Records from a collection

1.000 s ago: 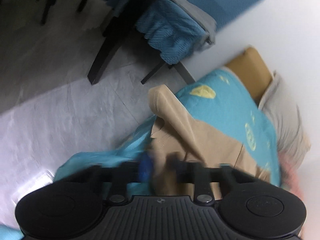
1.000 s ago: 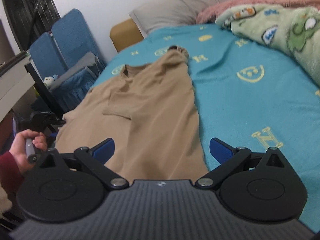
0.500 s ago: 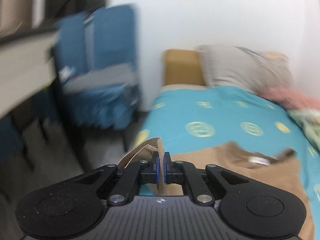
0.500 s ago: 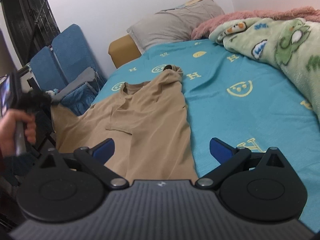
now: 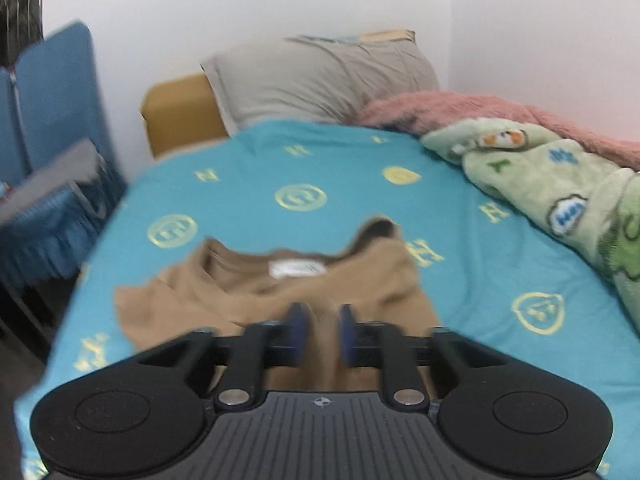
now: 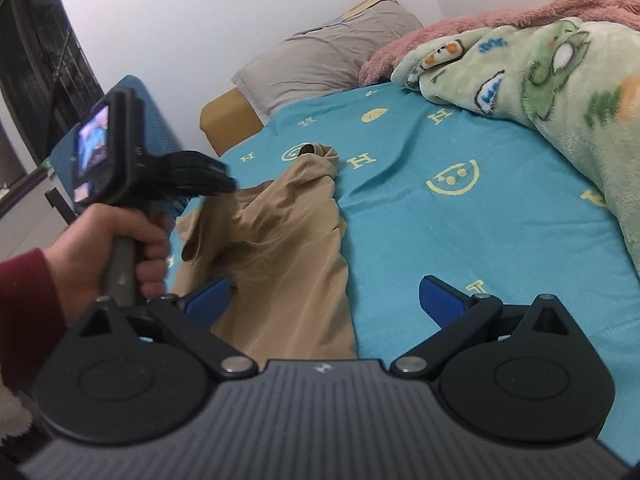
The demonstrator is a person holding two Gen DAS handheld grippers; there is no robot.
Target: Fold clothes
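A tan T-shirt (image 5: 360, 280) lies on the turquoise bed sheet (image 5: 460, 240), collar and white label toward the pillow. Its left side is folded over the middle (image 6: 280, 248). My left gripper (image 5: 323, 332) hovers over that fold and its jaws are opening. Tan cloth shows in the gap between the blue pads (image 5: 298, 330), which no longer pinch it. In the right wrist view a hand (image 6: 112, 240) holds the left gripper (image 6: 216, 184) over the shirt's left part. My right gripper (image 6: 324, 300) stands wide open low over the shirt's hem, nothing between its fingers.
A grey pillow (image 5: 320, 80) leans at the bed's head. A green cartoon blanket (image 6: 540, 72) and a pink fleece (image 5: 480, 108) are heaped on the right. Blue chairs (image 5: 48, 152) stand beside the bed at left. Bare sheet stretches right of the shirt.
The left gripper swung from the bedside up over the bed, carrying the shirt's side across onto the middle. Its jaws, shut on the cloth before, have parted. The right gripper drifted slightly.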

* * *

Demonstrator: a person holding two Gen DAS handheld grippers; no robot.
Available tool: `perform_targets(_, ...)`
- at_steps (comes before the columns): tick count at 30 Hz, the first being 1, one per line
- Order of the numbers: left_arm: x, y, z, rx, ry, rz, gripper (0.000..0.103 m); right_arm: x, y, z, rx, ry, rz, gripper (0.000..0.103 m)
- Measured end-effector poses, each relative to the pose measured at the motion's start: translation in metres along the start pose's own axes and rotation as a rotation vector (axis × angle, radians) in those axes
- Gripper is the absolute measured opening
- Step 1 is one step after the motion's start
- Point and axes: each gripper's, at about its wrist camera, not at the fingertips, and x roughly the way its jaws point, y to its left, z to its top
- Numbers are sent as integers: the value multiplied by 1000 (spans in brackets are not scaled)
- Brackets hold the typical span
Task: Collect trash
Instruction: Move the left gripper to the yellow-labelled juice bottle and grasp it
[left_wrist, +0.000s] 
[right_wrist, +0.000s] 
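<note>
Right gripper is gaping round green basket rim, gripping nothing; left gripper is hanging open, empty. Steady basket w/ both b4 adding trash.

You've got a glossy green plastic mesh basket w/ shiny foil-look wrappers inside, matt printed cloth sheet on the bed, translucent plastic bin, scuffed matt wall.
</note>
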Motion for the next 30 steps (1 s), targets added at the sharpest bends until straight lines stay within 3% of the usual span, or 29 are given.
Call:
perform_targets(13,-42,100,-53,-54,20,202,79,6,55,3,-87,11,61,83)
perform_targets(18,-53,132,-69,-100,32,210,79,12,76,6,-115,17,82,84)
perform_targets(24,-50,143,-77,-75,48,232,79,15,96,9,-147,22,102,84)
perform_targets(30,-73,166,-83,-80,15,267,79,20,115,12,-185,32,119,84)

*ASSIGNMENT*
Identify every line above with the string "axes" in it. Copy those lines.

*REPLY TO THE TASK*
- Measured end-effector poses, each relative to the pose measured at the motion's start: translation in metres along the start pose's own axes and rotation as a rotation vector (axis × angle, radians) in those axes
- Point and axes: each gripper's, at about its wrist camera, not at the fingertips, and x roughly the way its jaws point, y to its left, z to its top

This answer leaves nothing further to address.